In what sense are negative externalities “collectivist” or “taking everybody’s money at gunpoint”? Because they wouldn’t exist in ancap utopia, because in ancap utopia all problems would be fixed?

Calling things with unaddressed negative externalities “collectivist” sounds like some kind of psyop to trick libertarian capitalists into accidentally becoming socialists. I mean, I’m happy to see capitalists acknowledging the seriousness of externalities, but trying to roll them into a capitalist economic model takes you to weird places.

Externalities tend by their nature to be subtle and off-book: they’re very hard to quantify or even identify, and companies and NGOs expend considerable resources on further obfuscating them. So you might go 20 years under a policy before you have even a crude measure of its externalities, and even then, getting that information is so costly that the crude measure will be heavily influenced by the interests of whatever group first chooses to bear that cost. And then, what? How do you actually price externalities from air pollution and climate change into carbon? As far as I can tell, you can’t except via a carbon tax (which will almost surely not price it “correctly” since it’s imposed by political fiat). Which might not sound like a dealbreaker for a capitalist, but the problem with handling broad externalities this way is that there are so many of them.

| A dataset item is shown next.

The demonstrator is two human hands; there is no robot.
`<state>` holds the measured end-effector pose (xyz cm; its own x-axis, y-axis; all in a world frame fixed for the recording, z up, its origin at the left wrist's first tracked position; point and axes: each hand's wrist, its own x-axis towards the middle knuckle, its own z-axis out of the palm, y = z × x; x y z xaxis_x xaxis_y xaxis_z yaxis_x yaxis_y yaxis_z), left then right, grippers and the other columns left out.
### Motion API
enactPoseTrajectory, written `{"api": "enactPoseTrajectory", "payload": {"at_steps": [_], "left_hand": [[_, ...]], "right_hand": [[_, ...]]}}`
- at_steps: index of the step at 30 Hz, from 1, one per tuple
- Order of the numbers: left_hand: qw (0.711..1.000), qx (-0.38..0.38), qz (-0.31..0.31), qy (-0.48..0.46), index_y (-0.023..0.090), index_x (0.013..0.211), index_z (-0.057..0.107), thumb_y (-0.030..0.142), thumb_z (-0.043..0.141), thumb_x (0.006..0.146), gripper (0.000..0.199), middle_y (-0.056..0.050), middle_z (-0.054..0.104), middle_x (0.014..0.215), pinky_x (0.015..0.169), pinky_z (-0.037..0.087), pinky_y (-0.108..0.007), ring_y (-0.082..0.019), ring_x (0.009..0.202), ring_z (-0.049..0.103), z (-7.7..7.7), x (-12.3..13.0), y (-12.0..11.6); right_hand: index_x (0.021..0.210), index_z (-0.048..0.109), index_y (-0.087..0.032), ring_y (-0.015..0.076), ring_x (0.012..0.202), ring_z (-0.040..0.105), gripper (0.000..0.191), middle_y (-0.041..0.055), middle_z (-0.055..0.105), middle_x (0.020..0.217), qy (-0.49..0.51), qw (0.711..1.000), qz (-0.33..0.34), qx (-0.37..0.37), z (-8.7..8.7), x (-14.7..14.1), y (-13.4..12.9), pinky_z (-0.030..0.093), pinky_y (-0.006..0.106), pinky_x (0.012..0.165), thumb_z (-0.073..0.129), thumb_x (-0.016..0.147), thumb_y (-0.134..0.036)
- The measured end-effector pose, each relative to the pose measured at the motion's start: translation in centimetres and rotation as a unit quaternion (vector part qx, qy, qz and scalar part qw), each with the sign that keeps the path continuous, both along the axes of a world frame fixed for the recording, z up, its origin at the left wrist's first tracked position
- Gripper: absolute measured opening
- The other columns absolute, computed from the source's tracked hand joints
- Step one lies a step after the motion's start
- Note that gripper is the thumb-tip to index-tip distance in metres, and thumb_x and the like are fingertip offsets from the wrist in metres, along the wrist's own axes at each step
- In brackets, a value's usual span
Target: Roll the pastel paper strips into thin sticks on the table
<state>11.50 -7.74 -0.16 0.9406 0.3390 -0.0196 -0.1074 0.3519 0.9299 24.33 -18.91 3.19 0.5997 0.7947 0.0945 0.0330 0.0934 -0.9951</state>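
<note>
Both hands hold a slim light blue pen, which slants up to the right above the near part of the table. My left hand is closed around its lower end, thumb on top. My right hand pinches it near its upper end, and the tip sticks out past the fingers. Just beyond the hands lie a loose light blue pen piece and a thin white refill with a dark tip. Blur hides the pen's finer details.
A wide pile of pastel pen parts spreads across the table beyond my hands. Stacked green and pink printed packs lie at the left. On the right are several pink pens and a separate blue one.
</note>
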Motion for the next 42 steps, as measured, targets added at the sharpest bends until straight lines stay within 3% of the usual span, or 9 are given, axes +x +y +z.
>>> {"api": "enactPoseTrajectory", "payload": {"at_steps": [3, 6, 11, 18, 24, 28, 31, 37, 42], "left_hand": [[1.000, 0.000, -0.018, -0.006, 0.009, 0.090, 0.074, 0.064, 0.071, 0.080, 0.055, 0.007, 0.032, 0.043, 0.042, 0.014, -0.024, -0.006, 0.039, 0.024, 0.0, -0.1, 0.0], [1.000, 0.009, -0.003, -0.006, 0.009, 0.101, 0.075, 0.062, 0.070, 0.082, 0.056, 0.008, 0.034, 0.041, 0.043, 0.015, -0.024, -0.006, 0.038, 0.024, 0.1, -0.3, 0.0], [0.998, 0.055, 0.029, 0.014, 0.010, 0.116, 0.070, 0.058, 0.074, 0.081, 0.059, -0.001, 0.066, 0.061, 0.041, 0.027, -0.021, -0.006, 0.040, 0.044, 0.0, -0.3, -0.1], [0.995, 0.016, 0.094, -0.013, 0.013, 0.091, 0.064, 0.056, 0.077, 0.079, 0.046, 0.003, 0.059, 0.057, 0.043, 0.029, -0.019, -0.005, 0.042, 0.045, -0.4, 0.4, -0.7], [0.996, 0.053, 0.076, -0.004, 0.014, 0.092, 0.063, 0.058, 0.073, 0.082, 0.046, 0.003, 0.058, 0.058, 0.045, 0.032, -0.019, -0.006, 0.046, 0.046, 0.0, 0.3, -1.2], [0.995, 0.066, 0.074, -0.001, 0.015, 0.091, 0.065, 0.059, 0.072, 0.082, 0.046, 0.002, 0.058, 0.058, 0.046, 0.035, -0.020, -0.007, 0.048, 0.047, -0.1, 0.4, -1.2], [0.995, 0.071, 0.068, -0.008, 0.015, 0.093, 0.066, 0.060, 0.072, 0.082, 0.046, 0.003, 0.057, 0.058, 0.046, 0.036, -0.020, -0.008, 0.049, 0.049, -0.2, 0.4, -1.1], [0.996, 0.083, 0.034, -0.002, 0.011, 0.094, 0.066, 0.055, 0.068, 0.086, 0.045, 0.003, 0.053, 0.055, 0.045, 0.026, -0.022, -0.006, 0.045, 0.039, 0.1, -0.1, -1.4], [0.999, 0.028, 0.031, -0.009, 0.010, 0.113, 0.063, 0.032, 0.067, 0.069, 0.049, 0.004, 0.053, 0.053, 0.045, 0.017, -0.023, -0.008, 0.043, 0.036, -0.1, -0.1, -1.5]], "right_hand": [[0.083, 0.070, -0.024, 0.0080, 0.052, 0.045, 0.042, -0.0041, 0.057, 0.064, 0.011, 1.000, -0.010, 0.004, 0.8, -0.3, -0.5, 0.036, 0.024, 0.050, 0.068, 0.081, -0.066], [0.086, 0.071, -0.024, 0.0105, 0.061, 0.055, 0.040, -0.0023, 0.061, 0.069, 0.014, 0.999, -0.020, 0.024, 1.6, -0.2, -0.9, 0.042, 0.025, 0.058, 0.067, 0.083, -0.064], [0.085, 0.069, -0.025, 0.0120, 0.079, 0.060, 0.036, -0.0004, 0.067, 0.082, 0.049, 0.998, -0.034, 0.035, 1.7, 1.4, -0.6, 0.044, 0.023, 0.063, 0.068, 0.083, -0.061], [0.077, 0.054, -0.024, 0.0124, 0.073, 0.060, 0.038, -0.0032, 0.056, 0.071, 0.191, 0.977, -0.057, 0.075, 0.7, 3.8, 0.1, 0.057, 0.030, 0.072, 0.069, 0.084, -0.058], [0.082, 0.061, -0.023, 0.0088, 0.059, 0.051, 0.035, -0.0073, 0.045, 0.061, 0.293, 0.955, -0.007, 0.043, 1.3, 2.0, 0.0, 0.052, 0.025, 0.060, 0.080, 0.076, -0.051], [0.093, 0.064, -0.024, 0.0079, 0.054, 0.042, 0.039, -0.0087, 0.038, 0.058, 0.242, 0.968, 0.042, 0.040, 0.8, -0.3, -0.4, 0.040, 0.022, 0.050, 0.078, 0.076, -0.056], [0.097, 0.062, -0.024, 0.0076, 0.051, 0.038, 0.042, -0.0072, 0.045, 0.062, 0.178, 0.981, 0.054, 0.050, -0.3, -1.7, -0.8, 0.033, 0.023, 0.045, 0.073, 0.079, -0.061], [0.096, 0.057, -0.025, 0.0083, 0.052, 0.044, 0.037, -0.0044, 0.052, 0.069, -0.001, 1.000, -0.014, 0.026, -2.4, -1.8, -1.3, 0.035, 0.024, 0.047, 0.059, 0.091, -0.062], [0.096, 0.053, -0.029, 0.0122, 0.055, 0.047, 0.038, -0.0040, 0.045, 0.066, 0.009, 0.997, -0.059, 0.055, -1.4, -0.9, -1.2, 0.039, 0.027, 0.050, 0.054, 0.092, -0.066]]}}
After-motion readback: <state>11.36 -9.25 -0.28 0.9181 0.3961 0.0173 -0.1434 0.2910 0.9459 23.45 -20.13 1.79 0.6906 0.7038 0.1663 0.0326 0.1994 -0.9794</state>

Like, okay, one thing I like to go on about is that small neighbourhood stores have major positive externalities on their neighbourhoods and broader communities, and the move toward big-box stores is one of countless ways in which companies improved margins by declining to provide those externalities. Thus big-box stores have an “unfair” advantage and which eventually leads to a world where no one can afford to provide those classic benefits and all the social structures dependent on them collapse. Morever, economic monoculture (in this case, The Only Store Is the Wal-Mart) is itself a negative externality, since it reduces the ability to weather shocks. If you really want to get serious about accounting for subtle and diffuse externalities in a capitalist model, you end up with massive interventionism and forced wealth redistribution through taxation and subsidy pretty fast, at which point you’re not really letting “the market” do things in the first place.

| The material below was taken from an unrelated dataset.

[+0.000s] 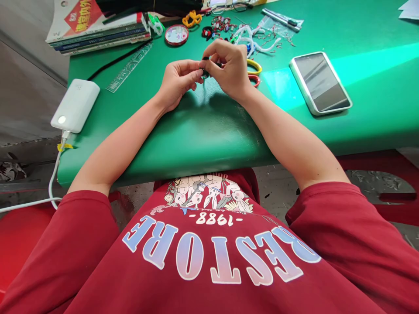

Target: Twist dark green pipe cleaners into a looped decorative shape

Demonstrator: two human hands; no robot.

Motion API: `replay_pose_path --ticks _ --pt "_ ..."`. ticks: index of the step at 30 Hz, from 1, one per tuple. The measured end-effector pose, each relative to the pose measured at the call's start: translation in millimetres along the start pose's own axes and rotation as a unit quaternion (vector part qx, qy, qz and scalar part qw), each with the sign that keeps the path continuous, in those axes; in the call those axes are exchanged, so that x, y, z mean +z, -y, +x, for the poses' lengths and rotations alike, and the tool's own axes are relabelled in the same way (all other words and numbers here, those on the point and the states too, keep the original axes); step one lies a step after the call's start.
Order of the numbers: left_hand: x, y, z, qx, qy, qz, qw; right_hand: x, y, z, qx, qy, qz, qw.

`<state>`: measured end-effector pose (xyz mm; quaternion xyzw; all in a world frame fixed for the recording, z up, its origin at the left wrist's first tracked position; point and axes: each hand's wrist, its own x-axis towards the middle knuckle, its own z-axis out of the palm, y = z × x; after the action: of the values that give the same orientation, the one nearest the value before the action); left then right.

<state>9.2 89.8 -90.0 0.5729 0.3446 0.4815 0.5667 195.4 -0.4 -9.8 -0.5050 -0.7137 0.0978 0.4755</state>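
Observation:
My left hand [178, 83] is pinched, thumb against forefinger, on a small dark piece that looks like black pipe cleaner [205, 75]. From the other side my right hand [231, 69] grips the same piece between thumb and bent fingers. The two sets of fingertips meet just above the green tabletop [209, 144] and hide most of the piece, so its full shape does not show. Behind my right wrist, the yellow and red handles of scissors [253, 67] stick out. White pipe cleaners [250, 39] lie in a tangle just beyond that hand.
Farther back are a round tin [176, 35], an orange pipe-cleaner shape [191, 18], small red-and-black pieces [221, 25] and a pen in a plastic sleeve [283, 19]. Left stand stacked books [98, 32], a ruler [129, 67] and a cabled power bank [75, 104]; right, a phone [321, 83].

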Motion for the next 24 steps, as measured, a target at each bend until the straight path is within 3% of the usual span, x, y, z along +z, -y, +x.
replay_pose_path --ticks 5,10,15,21,24 --pt "4.4 3 0 0.035 0.012 0.0 0.999 12 -24 7 -0.018 -0.016 0.015 1.0" --pt "4.4 -9 -10 0.041 0.053 0.025 0.997 18 -35 8 -0.039 -0.037 0.04 0.998" --pt "4.6 -15 -14 0.058 0.066 0.036 0.995 4 -16 3 -0.032 -0.013 0.013 0.999" --pt "2.7 -11 -9 0.002 0.009 0.019 1.0 -7 6 -1 -0.006 0.019 0.009 1.0" --pt "2.9 -13 -11 0.004 0.023 0.038 0.999 -5 8 0 0.003 0.02 0.031 0.999"
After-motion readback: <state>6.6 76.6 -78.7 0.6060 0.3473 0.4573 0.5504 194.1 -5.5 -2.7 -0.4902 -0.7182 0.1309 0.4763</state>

It seems like at some point you just have to give up and accept that the market will price things not just in accordance with their real value but also according to the ease of pricing them and of slotting those prices into a transactional model. There are countless cases where things that are very valuable are handled poorly by the market simply because they have issues with that second criterion. As long as costs and benefits vary in legibility, profit-seeking will optimize for illegible costs and legible benefits at the expense of other varieties, irrespective of their true importance.

mitigatedchaos

I mean, you say that about a Capitalist model, but any model is going to have difficulties effectively finding, evaluating, and pricing externalities. …even models that insist on “not using prices”.